Hundreds of Untested Rape Kits Reported in Davenport and Fort Worth

The Quad-City Times recently reported that there are 671 untested rape kits sitting in storage at the police department in Davenport, Iowa; some have been there since the 1990s. Of the 47 rape kits collected in Davenport in 2012, police sent only 8 kits to the crime lab. Of the 64 kits collected in 2011, only 12 went to the lab for testing.

When asked about the untested kits, Davenport Police Chief Frank Donchez explained, “There are rape kits there that nothing can be done with. If we don’t know the victim, the suspect or the location of the incident, how can we conduct an investigation?”

After undergoing a rape kit examination, which can take between four and six hours, some victims of sexual assault decide not to report the assault to the police. In these instances, the rape kit is sometimes referred to as an “anonymous” or “Jane Doe” kit. To protect the victim’s privacy, the rape kit does not reveal any identifying information. Victims are given a code number they can use to identify themselves if they later choose to report the assault.

How long a police department must store an anonymous kit varies by state and jurisdiction. Under Iowa law, police must store the kit for a minimum of ten years.

Nationally, rape is one of the most underreported crimes, with an estimated 65 percent of cases unreported. There are many reasons why a survivor of sexual assault may decide not to report the assault, including embarrassment or shame, fear of being disbelieved or blamed, the re-traumatization that participating in the criminal justice system can bring, and fear of reprisal by the perpetrator. The closer the relationship between the survivor and the offender, the less likely the survivor is to report the assault.

Whether a survivor eventually decides to report the assault or not, members of law enforcement, prosecutors and service providers must support and empower the survivor to make that decision without any pressure. They must then respect the decision the survivor makes.

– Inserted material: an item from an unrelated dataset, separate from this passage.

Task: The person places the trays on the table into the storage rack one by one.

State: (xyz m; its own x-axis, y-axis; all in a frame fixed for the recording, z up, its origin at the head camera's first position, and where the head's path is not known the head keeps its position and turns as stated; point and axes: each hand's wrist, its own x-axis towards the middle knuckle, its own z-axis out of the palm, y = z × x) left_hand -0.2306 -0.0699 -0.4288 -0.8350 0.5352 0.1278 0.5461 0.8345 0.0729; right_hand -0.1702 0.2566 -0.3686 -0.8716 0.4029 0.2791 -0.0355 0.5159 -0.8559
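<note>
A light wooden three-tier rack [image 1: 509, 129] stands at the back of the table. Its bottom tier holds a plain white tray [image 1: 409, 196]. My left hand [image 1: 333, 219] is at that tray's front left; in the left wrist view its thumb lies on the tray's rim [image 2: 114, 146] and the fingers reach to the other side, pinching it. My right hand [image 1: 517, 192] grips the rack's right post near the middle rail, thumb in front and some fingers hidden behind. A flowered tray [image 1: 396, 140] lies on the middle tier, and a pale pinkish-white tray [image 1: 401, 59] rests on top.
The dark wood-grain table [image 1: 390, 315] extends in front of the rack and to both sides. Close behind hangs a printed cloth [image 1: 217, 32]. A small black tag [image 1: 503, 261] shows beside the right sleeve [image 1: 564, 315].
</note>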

In other backlog news, a recent editorial in The New York Times called on the U.S. House of Representatives to pass the SAFER Act, which has since been added to the Violence Against Women Act currently being voted on in the Senate. The editorial also revealed new backlog numbers out of Fort Worth, Texas. When Fort Worth police submitted 960 kits for testing, the results led to the identification of 102 suspects, 47 arrests and 36 felony convictions. While clearing a backlog is a critical first step in bringing justice to survivors, jurisdictions must fully commit to following up on the investigative leads that testing can generate.